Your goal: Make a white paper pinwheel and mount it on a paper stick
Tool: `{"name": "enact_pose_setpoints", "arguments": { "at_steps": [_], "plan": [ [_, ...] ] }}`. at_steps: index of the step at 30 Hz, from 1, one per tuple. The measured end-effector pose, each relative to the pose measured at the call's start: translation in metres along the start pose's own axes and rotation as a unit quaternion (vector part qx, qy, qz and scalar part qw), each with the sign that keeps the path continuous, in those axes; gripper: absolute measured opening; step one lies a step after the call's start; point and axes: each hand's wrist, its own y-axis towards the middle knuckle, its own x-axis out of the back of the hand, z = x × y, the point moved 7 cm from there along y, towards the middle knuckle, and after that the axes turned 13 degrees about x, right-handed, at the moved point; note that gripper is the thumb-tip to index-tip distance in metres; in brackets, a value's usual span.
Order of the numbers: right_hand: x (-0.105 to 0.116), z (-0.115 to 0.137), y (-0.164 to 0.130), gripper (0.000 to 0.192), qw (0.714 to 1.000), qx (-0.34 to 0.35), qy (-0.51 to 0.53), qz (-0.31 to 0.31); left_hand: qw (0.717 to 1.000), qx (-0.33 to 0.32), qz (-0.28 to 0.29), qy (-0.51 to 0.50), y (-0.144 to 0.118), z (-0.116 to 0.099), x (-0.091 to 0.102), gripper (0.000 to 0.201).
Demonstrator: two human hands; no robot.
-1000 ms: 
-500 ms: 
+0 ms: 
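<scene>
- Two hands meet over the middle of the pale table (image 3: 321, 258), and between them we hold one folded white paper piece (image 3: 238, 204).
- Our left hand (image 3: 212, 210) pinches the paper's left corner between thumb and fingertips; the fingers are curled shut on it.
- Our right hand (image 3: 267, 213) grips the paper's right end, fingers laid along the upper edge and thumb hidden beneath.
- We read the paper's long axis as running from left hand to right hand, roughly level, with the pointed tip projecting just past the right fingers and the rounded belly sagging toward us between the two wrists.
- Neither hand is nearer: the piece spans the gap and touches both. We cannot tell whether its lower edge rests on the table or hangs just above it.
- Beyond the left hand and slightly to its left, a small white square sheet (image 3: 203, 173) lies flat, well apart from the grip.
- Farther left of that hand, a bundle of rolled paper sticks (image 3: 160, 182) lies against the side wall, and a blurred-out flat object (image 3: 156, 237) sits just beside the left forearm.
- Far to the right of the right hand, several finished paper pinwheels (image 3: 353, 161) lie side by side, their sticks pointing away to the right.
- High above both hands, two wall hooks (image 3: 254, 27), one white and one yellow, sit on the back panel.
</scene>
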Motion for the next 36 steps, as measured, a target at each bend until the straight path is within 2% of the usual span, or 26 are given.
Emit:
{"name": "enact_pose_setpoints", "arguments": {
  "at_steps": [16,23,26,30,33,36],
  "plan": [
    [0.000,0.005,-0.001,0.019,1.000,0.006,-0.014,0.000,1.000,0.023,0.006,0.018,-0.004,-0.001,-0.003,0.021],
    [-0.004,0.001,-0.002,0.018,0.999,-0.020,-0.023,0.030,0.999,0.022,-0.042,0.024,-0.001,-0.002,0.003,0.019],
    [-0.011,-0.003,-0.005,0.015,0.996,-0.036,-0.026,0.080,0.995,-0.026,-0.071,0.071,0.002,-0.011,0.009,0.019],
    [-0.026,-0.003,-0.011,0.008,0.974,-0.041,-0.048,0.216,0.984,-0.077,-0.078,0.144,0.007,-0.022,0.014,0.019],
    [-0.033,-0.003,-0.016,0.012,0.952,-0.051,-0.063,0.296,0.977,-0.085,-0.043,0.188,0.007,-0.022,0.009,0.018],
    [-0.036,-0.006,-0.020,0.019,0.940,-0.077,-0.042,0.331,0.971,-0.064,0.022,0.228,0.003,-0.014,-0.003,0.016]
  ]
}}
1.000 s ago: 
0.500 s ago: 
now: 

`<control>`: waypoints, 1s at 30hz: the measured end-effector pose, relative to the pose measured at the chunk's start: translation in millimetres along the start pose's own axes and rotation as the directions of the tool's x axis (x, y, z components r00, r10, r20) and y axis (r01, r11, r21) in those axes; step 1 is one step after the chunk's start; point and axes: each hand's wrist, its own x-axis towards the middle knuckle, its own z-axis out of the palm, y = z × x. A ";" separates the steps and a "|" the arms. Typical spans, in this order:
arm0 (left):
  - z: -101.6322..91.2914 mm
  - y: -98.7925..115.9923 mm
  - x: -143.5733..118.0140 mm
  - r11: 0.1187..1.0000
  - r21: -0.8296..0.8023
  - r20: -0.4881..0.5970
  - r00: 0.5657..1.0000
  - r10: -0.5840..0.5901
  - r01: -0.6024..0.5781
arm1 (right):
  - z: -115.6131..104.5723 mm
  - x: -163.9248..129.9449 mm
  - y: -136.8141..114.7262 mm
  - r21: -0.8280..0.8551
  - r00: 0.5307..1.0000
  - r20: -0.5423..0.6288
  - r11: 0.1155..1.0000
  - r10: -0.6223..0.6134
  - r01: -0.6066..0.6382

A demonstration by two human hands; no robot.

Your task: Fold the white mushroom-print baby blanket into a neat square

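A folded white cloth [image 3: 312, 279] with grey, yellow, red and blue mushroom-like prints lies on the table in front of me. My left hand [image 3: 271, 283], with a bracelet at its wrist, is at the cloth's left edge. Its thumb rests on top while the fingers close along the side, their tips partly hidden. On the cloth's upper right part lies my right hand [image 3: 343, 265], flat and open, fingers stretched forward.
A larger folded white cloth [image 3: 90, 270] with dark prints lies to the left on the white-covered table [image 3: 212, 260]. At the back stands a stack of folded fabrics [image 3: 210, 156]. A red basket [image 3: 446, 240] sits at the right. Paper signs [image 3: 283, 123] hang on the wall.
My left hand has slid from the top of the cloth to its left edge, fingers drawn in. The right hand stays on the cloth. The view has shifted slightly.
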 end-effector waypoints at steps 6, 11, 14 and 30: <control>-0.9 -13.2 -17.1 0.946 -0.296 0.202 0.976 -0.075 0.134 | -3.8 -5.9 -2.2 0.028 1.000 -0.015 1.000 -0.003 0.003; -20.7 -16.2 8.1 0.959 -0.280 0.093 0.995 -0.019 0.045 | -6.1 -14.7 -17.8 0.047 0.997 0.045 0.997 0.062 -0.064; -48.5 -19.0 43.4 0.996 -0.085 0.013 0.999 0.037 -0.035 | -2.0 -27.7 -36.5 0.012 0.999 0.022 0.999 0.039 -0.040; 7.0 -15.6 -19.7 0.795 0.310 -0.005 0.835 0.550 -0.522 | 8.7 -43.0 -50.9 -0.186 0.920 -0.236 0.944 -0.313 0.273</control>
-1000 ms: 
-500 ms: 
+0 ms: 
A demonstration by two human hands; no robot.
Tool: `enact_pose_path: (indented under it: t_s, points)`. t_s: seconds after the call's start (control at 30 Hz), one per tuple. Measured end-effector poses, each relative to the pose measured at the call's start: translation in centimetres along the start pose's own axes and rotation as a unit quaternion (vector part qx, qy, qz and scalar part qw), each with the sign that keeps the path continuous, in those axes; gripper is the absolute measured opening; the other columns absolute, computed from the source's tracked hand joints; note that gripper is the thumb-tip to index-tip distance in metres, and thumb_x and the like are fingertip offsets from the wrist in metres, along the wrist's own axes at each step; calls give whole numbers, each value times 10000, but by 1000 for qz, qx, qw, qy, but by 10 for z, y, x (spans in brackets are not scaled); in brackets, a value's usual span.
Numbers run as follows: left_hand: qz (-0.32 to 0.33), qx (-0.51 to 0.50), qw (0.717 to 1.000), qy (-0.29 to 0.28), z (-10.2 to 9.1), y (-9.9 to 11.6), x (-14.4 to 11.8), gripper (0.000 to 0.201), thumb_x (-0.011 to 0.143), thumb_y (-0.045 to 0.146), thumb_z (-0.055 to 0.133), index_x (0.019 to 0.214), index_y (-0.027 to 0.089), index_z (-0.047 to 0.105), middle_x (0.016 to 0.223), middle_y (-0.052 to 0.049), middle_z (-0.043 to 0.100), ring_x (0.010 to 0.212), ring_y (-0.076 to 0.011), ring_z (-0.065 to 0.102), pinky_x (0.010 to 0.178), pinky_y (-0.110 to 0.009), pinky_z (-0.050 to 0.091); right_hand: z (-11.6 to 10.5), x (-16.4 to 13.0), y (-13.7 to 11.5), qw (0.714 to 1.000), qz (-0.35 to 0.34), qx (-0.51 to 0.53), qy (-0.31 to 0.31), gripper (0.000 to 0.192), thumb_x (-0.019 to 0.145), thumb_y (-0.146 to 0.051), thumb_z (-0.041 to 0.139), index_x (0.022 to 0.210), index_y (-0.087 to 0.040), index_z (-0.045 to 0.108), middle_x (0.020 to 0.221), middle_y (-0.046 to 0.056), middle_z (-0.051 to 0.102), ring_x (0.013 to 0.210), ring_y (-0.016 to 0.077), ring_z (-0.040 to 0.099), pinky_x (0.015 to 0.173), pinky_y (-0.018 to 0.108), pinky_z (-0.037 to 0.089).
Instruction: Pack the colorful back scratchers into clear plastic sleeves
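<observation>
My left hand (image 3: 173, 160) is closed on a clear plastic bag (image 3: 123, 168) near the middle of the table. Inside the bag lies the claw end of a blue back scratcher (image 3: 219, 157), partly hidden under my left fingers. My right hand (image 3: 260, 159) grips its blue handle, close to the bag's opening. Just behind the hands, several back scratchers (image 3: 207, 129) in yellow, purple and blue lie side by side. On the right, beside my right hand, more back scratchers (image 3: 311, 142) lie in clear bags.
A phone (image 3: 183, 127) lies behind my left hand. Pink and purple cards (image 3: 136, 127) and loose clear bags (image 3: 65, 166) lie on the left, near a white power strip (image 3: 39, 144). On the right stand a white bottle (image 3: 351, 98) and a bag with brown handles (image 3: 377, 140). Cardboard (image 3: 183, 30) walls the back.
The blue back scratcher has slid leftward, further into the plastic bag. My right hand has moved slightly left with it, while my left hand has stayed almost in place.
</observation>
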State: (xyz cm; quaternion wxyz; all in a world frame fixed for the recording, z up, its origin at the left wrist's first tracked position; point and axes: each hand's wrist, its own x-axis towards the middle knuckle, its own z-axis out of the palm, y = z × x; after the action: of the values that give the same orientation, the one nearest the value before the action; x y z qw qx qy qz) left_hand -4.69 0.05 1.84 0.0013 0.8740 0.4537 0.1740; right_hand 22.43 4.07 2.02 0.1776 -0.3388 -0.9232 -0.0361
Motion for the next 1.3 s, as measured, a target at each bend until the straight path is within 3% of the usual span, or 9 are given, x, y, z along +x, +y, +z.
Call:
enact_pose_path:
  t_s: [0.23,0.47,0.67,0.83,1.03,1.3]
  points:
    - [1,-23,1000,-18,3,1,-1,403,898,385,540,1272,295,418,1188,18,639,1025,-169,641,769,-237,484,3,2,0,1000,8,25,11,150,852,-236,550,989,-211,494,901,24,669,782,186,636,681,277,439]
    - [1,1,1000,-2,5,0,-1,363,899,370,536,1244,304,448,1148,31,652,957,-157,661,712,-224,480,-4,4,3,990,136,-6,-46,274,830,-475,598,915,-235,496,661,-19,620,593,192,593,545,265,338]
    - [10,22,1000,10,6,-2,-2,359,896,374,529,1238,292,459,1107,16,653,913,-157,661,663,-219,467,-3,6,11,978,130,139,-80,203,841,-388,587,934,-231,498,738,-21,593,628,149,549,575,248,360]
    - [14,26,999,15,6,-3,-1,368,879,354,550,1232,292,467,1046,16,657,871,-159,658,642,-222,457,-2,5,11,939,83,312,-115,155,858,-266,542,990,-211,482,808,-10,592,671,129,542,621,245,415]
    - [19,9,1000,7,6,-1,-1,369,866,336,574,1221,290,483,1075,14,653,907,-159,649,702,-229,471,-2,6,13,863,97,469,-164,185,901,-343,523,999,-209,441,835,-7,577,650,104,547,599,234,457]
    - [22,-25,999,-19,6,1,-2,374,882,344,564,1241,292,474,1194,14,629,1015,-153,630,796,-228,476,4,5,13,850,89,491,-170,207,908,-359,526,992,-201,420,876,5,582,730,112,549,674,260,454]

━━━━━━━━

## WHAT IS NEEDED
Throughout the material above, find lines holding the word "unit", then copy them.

## TASK SOLUTION
Tool: `{"name": "enact_pose_setpoints", "arguments": { "at_steps": [_], "plan": [ [_, ...] ] }}`. at_steps: index of the step at 30 Hz, from 1, one per tuple. The measured end-effector pose, each relative to the pose measured at the call's start: translation in metres along the start pose's own axes and rotation as a unit quaternion (vector part qx, qy, qz and scalar part qw), each with the sign that keeps the path continuous, in those axes; gripper: absolute measured opening; step one lies a step after the call's start; point and axes: each hand's wrist, its own y-axis towards the middle knuckle, its own x-axis out of the back of the hand, z = x × y, the point moved 7 cm from there along y, towards the middle knuckle, and after that the axes turned 13 degrees about x, right-handed, at the moved point; note that gripper is the thumb-tip to index-tip distance in metres; in brackets, a value's usual span.
Tool: `enact_pose_path: (indented under it: t_s, points)`. t_s: seconds after the call's start (control at 30 Hz), one per tuple. Measured end-effector poses, each relative to the pose measured at the call's start: translation in centimetres along the start pose's own axes and rotation as a unit quaternion (vector part qx, qy, qz and scalar part qw), each with the sign that keeps the path continuous, in those axes; gripper is the absolute measured opening; the other columns absolute, computed from the source's tracked hand joints; note that gripper is the thumb-tip to index-tip distance in metres, and thumb_x and the like are fingertip offsets from the wrist in metres, along the wrist's own axes at each step; calls give whole numbers, each value times 10000, but by 1000 for qz, qx, qw, qy, but by 10 for z, y, x (spans in brackets are not scaled); in brackets, a value's usual span.

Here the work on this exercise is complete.